I don't know which program was used to create the original GIF, but here are the results of some tests and conclusions:
- We can see from the PCF sizes and by looking at their content that all 3 GIF files contain the same content, so it seems there is no loss involved.Code:1_original.pcf 8.501.861 2_imagemagic.pcf 8.502.353 3_gifsicle.pcf 8.502.771 1_original.pcf.srep 8.501.933 12.pcf.dat 17.004.214 (concatenation of 1_original.pcf and 2_imagemagic.pcf) 12.pcf.dat.srep 8.505.164 1_original.pcf.7z 3.379.092 1_original.pcf.ccm2 2.990.794 1_original.pcf.zpaq_5 2.901.642 1_original.pcf.paq8p_3 2.879.986 1_original.pcf.paq8p_4 2.771.220
- When concatenating the first two PCF files and processing the result with SREP, there is no big difference to processing only one of the files with SREP, so most of the content is identical
- Concatenation+SREP won't work for any other combination of two PCF files, but I think this is only because the gifsicle file has the same content, but a changed palette order.
- The compression of the original GIF file is indeed very good - it surprises me that it beats 7-Zip.
I first thought the original GIF file would be the result of some usual optimization like palette reordering, using the transparent color or optimizing the size of the boxes in each frame where the image changed, but this doesn't seem to be the case, it seems like this is just the result of a very good LZW strategy.
Original.gif contains plenty of dithering, and still so compact.
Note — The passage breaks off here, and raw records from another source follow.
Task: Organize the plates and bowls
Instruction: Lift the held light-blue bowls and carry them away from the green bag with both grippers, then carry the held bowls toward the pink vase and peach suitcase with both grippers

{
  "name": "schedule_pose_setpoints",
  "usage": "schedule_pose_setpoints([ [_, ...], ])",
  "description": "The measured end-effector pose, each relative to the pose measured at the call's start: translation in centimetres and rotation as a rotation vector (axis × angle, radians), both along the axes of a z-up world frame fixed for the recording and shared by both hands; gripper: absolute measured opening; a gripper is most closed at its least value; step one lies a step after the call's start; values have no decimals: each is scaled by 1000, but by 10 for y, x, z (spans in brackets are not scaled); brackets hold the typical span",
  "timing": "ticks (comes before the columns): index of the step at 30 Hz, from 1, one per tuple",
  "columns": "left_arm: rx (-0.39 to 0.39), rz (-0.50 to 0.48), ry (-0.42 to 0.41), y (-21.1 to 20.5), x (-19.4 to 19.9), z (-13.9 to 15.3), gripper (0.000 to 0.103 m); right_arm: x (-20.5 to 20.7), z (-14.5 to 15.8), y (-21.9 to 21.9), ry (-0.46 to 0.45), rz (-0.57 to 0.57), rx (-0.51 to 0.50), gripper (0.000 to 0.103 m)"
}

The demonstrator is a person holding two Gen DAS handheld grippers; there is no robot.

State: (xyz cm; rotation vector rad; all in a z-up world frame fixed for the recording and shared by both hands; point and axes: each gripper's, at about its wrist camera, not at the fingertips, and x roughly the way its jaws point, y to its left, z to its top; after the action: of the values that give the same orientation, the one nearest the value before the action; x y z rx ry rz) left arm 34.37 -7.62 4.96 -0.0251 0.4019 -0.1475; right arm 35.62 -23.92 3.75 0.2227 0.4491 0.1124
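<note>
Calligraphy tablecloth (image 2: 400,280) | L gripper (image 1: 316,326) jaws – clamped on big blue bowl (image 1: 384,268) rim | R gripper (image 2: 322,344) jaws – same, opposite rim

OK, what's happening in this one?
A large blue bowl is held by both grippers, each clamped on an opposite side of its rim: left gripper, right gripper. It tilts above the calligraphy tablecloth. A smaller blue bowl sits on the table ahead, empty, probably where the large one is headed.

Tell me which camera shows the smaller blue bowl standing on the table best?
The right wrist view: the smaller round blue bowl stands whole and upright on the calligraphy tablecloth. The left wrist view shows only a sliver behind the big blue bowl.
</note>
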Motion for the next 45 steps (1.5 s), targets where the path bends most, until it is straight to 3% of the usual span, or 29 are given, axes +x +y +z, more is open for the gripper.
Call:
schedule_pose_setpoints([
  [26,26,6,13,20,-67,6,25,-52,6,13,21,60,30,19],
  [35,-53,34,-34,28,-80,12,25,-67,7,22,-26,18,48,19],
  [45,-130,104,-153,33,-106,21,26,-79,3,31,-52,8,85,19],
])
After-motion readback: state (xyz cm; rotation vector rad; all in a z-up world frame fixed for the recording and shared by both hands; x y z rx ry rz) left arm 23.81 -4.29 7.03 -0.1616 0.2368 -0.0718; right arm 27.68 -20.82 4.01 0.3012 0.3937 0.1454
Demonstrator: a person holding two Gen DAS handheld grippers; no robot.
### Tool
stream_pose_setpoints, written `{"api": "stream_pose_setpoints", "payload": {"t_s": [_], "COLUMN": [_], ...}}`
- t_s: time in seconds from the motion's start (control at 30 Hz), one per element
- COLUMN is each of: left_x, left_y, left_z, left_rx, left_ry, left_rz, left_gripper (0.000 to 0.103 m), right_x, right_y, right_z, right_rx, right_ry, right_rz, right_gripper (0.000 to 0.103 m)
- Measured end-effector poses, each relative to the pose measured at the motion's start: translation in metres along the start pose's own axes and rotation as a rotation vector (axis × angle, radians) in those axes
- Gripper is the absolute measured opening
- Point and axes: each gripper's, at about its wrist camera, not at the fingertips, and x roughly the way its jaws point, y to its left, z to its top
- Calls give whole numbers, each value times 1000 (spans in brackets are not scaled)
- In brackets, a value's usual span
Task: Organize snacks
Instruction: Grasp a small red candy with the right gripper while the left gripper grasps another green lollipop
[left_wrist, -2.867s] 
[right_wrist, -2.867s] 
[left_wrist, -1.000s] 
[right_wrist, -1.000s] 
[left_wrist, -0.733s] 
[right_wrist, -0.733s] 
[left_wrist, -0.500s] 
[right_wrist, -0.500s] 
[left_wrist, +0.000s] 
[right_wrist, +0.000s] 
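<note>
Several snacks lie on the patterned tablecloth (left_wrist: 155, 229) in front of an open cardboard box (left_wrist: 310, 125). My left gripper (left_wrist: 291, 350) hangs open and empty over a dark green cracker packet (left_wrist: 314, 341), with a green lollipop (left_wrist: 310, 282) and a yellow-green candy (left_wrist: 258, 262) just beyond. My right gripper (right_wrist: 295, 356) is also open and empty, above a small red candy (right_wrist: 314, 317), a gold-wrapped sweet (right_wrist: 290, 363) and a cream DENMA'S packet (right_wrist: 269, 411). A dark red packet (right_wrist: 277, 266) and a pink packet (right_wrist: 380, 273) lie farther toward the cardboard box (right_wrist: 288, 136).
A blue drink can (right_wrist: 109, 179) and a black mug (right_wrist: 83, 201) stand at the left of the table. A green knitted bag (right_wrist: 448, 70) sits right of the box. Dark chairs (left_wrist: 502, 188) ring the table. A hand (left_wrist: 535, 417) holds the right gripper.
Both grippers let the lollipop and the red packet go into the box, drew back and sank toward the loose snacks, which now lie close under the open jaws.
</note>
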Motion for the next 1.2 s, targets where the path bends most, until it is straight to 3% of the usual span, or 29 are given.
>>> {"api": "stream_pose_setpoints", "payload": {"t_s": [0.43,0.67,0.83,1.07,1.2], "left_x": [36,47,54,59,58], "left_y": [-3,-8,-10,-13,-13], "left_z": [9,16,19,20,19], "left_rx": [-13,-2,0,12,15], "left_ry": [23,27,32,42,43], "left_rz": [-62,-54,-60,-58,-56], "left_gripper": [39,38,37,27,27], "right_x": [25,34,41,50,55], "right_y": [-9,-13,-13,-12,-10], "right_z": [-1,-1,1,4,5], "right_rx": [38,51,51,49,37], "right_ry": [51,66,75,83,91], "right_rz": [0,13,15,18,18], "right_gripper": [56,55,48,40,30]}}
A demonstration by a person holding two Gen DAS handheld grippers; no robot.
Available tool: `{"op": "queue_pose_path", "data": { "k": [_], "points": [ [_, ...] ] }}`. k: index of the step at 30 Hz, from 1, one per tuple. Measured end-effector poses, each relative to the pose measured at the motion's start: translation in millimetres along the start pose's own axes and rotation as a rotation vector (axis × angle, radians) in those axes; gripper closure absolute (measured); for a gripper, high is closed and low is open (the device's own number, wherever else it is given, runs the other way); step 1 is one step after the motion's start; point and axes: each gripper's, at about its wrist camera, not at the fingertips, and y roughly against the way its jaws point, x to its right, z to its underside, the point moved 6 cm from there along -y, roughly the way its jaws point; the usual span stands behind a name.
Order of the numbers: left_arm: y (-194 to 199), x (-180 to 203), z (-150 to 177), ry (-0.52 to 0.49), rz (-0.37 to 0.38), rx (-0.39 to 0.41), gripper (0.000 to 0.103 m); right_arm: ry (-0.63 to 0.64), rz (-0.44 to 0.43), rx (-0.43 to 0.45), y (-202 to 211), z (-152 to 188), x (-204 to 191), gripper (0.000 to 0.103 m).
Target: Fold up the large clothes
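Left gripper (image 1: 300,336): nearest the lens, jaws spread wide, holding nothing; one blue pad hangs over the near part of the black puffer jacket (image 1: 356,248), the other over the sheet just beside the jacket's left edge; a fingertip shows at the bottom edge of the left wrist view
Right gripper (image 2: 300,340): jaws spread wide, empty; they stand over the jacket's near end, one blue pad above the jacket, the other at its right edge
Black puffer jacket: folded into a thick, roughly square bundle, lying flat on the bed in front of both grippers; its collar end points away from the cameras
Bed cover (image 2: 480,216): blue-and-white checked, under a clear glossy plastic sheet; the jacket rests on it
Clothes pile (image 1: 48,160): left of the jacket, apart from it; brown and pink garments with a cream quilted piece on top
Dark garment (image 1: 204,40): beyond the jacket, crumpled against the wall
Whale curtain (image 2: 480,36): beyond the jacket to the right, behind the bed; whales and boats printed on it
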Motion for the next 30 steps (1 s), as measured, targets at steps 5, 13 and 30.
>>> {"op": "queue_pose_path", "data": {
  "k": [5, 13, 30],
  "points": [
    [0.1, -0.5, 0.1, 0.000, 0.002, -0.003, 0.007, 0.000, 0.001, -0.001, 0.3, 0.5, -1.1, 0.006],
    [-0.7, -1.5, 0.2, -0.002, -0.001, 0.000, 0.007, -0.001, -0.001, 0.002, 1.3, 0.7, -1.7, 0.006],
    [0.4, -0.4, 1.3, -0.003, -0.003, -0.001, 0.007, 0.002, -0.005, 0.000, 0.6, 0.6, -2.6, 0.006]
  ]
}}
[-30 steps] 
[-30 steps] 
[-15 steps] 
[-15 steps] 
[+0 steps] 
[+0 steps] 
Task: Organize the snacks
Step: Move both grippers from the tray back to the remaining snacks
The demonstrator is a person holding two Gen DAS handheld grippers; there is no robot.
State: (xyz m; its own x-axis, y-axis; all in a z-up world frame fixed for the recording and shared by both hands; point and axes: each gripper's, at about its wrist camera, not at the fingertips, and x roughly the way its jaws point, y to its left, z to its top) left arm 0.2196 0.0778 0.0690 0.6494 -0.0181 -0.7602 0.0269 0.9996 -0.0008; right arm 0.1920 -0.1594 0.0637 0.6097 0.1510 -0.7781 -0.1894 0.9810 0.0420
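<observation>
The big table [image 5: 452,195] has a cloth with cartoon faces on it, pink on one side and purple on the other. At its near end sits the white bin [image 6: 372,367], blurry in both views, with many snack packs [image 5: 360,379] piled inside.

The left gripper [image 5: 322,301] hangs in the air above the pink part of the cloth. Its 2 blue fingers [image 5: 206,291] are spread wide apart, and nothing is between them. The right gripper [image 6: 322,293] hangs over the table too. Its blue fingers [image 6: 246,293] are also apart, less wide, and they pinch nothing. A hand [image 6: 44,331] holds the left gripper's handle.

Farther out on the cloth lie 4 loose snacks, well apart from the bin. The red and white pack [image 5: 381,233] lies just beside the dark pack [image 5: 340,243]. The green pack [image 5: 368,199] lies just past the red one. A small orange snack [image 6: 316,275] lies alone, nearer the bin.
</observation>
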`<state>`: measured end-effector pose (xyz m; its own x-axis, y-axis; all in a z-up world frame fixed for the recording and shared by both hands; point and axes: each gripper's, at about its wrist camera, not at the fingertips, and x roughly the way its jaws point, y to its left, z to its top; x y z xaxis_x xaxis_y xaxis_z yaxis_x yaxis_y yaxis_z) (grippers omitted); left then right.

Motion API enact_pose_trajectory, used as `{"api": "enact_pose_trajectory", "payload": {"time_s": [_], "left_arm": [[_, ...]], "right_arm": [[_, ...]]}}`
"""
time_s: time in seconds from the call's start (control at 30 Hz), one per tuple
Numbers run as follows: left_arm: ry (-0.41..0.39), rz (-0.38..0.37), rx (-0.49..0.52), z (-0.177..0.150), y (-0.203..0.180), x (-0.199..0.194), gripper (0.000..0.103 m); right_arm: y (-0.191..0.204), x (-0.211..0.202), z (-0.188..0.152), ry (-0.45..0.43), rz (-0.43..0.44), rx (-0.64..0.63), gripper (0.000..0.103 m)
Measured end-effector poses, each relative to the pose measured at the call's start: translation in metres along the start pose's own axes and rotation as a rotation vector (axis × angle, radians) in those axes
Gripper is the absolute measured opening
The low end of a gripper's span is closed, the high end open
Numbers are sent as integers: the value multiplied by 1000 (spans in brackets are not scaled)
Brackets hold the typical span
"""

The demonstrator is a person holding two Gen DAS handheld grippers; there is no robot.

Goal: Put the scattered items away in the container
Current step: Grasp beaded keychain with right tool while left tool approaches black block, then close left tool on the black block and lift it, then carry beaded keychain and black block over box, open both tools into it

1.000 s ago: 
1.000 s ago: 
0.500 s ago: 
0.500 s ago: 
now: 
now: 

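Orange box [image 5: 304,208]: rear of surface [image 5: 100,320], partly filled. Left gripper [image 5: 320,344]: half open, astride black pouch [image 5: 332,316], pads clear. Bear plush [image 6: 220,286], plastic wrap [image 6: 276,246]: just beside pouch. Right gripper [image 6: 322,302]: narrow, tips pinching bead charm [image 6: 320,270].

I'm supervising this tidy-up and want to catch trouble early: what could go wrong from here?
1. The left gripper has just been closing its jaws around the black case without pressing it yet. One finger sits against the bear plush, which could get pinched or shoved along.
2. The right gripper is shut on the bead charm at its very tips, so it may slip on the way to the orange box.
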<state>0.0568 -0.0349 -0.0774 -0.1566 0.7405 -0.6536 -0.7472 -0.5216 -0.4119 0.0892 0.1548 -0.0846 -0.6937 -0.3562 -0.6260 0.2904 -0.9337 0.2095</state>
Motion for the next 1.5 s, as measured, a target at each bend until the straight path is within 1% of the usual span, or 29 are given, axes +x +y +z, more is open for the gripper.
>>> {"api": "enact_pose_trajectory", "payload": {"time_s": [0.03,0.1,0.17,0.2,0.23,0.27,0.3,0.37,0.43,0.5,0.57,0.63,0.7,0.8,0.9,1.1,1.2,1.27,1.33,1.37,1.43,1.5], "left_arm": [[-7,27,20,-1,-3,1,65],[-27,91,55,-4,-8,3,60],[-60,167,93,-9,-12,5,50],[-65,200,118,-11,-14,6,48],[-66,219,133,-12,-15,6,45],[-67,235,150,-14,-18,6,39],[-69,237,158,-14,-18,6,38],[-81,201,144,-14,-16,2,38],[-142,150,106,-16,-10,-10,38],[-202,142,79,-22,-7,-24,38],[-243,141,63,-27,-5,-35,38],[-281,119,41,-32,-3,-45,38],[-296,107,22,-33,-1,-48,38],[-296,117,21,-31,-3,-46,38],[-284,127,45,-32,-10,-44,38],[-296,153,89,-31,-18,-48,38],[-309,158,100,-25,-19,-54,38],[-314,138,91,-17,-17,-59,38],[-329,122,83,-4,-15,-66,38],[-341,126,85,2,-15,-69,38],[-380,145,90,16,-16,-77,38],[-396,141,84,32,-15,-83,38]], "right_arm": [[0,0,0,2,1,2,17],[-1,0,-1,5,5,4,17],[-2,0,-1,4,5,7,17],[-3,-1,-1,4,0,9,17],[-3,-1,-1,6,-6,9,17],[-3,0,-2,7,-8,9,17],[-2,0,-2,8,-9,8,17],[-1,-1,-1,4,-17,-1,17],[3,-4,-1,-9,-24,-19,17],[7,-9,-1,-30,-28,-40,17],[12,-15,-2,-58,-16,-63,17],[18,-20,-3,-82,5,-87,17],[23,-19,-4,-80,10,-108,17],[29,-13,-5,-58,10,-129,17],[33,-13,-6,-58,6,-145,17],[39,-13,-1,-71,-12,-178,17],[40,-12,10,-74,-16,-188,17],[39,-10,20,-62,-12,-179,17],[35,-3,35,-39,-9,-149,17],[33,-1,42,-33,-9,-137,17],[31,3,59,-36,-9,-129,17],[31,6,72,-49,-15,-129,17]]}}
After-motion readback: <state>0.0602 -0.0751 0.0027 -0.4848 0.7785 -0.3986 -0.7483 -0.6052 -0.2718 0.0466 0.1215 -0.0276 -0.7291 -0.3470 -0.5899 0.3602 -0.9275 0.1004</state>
Maybe we finally observe image quantized from compression perspective, something like lossy LZW.
I modificated Precomp to not apply the GIF differences it stores, the result is this GIF file, 3,549,090 bytes in size. Outputting the diff codes shows that they are all clear codes, exactly 518 of them, so it seems that the strategy used just was to make heavy use of the clear codes (the GIF consists of 86 frames, so it was used about 6 times per frame) so that the LZW process doesn't expand the data because of the growing dictionary.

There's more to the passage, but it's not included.